First of all, the copy-and-paste issue:

To be able to paste into the string, the text editor (or whatever) has 
to know the character width of the file to begin with, since pasting is 
done differently with the various UTF widths. Further, one cannot paste 
anything "in the wrong UTF width" as such, so the editor has to convert 
it into the width of the entire file first. (This _should_ be handled by 
the operating system (not the text editor), but I wouldn't bet on it, at 
least before 2010 or something. Not with at least _some_ "operating 
systems".)

Second, the width the undecorated literal is to be stored as:

What makes this issue interesting is, is it feasible to assume something 
or declare the literal as "of unspecified" width.

There's lately been some research into the issue (in the D newsgroup). 
The jury is still out.

"Kris" <fu bar.com> writes:

This is the long standing mishmash between character literal arguments and 
parameters of type char[], wchar[], and/or dchar[]. Character literals don't 
really have a "solid" type ~ the compiler can, and will, convert between 
wide and narrow representations on the fly.

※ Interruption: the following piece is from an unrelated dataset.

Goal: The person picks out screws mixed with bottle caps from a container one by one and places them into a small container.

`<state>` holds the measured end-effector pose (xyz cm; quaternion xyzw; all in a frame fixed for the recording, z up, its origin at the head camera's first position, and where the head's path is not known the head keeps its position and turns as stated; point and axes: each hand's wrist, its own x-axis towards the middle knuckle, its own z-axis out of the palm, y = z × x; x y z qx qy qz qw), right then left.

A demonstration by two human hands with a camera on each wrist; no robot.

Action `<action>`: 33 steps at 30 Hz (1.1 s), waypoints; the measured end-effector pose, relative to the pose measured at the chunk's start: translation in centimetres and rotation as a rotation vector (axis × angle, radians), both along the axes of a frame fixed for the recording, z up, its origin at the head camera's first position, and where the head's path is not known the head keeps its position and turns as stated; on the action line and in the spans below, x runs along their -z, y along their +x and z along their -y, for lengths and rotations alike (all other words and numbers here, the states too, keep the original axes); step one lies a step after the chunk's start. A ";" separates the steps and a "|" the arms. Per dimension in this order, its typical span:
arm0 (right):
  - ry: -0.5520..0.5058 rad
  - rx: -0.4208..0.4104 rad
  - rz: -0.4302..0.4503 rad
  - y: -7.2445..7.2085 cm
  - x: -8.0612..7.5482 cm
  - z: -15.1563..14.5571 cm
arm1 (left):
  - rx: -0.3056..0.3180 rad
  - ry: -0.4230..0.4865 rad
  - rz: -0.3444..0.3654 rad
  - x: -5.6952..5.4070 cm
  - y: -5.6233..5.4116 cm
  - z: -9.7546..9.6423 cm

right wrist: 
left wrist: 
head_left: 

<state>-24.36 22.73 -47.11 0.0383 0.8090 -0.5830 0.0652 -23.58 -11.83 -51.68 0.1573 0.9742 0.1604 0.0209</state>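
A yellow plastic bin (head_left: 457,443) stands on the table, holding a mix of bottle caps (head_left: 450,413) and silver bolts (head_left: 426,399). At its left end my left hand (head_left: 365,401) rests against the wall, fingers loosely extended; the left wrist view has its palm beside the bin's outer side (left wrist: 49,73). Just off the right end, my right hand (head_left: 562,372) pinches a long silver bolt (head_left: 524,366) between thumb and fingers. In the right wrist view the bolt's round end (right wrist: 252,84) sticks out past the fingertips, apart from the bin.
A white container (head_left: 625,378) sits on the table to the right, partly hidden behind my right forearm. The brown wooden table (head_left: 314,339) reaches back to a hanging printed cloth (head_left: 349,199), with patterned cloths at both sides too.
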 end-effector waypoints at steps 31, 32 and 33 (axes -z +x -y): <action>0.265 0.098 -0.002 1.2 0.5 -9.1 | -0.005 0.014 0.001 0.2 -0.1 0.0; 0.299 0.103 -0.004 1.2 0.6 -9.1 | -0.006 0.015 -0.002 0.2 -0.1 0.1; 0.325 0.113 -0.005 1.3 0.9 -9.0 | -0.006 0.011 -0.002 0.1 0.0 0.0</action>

Suppose you have the following methods:

void write (char[] x);
void write (wchar[] x);
void write (dchar[] x);

Given a literal argument:

write ("what am I?");

D doesn't know whether to invoke the char[] or wchar[] signature, since the 
literal is treated as though it's possibly any of the three types. This is 
the kind of non-determinism you get when the compiler becomes too 'smart' 
(unwarranted automatic conversion, in this case).

To /patch/ around this problem, literals may be now be suffixed with a 
type-identifier, including 'c', 'w', and 'd'. Thus, the above example will 
compile when you do the following:

write ( "I am a char[], dammit!" c );

I, for one, think this is silly. To skirt the issue, APIs end up being 
written as follows:

void write (char[]);
void writeW (wchar[]);
void writeD (dchar[]);

Is that redundant, or what? Well, it's what Phobos is forced to do in the 
Stream code (take a look). The error you ran into appears to be a situation 
where Walter's own code (std.file) bumps into this ~ wish that were enough 
to justify a real fix for this long-running concern.

BTW; the correct thing happens when not using literals. For example, the 
following operates intuitively:

char[]  msg = "I am a char[], dammit!";
write (msg);


- Kris






"jicman" <jicman_member pathlink.com> wrote in message 
news:dl0hja$2aal$1 digitaldaemon.com...
 So, I have this complicated piece of code:

 |import std.file;
 |import std.stream;
 |int main()
 |{
 |  File log = new File("myfile.txt",FileMode.Out);
 |  log.write("this is a test");
 |  log.close();
 |  return 1;
 |}

 and I try to compile it, I get,

 |ftest.d(6): function std.stream.Stream.write called with argument types:
 |        (char[14])
 |matches both:
 |        std.stream.Stream.write(char[])
 |and:
 |        std.stream.Stream.write(wchar[])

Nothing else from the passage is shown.